There are hundreds of thousands more who have entered the country illegally. The United Nations Human Development Report in 2009 estimated that there were about 600,000 illegal migrants in Malaysia.
Human rights activists estimate that the figure is much higher.
Increasingly the government is under pressure to better protect the rights of migrant workers. In a scathing report released last year, Amnesty International found there was widespread exploitation of migrants in Malaysia.
Foreign workers are covered by employment laws in principle.
But the report found that there is a lack of effective enforcement and an over-dependence of foreign workers on their employers, which means migrants "have few or no safeguards against abuse".
In most cases migrants do not get paid for a few months, sometimes years, says Irene Fernandez from the migrant rights group Tenaganita.
When workers try to leave their employers, their work status is often cancelled and they become illegal in Malaysia, she says. If caught, the criminal penalties range from fines, imprisonment to caning.

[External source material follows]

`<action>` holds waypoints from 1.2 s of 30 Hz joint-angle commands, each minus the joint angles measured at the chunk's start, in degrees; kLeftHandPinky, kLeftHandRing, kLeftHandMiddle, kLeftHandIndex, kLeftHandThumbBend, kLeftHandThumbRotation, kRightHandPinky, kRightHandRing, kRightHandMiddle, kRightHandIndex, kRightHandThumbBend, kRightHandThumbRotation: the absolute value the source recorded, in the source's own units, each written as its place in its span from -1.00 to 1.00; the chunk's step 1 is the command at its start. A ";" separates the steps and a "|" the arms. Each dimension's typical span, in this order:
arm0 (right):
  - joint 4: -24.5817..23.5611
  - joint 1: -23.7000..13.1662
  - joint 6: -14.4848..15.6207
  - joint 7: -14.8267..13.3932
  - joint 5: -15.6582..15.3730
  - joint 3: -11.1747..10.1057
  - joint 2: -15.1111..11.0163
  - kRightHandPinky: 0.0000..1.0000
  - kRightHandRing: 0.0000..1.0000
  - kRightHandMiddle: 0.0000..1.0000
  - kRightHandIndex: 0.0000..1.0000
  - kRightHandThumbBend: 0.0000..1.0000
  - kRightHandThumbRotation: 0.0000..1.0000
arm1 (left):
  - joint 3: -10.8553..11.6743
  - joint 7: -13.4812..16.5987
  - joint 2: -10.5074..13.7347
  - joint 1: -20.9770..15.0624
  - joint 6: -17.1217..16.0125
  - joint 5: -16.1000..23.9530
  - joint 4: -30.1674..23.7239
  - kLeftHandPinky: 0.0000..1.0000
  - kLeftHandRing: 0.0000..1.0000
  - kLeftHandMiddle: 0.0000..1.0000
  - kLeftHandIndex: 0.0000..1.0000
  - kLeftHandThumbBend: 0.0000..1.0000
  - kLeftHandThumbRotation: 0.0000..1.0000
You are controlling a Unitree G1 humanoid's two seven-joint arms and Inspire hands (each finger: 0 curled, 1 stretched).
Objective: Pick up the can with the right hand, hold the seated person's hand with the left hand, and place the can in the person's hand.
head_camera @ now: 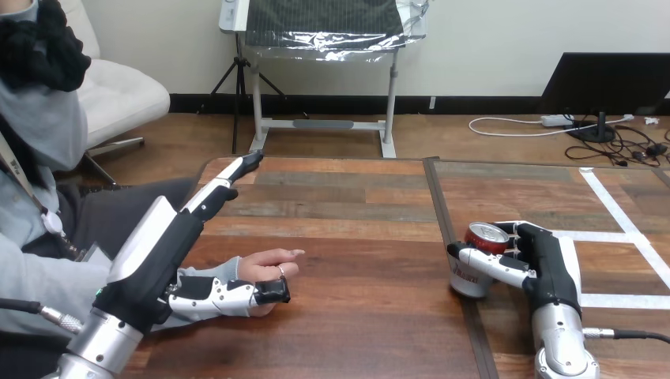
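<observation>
The right hand (547,270) is closed on the can (471,282). Its thumb (491,264) lies across the near side of the can and its fingers (517,232) curl round the far side, so the can sits upright between them with its red top just beside the fingertips. The bottom of the can seems to rest on the table (355,237), next to the dark seam (442,213) between the two boards. To the right of the fingers, white tape lines (618,225) run over the wood.

The left hand (158,249) reaches in over the person's sleeve (212,272). Its fingers (227,180) are straight and close together, and they point away toward the far edge of the table with nothing in them. Its thumb (229,297) stretches out to the right, well apart from the fingers.

The person's hand (265,270) lies low over the table in that wide gap between thumb and fingers. It sits right against the thumb, on the side facing the fingers, and the thumb's black tip runs along its near edge. The thumb seems to touch it but does not curl round it. One finger of the person's hand points right, past the thumb's tip and toward the can.

The two robot hands are well apart, with bare wood between the left thumb's tip and the right thumb.
</observation>
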 commanded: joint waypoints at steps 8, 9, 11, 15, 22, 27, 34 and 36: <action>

Ms Fernandez calls this system of control "a modern form of slavery."
She has called for the government to set a minimum wage so that there is no discrimination between Malaysian and migrant workers.
Policy concerns
This tension between businesses and the government was identified by the National Economic Advisory Council. It stated that Malaysia has lacked a coherent policy on foreign workers since the 1990s.
The council credits the influx of millions of migrants for helping to move Malaysia from a backwater economy dependent on tin and rubber, into a trading nation largely driven by cheap exports.
Now, the government acknowledges that this low-cost labour pool has delayed investment in various sectors, leaving the country caught in the middle-income trap.
But small restaurant operators, such as Mr Shanmuganathan, says restaurants should be exempt from restrictions of foreign workers because of their low profit margin.
"You cannot do away with migrant workers altogether," says Mr Shanmuganathan.
"Other industries may be able to shift to machines and innovate in other ways, but you cannot automate much in the restaurant business.
"You still need people to go into the kitchen and cook."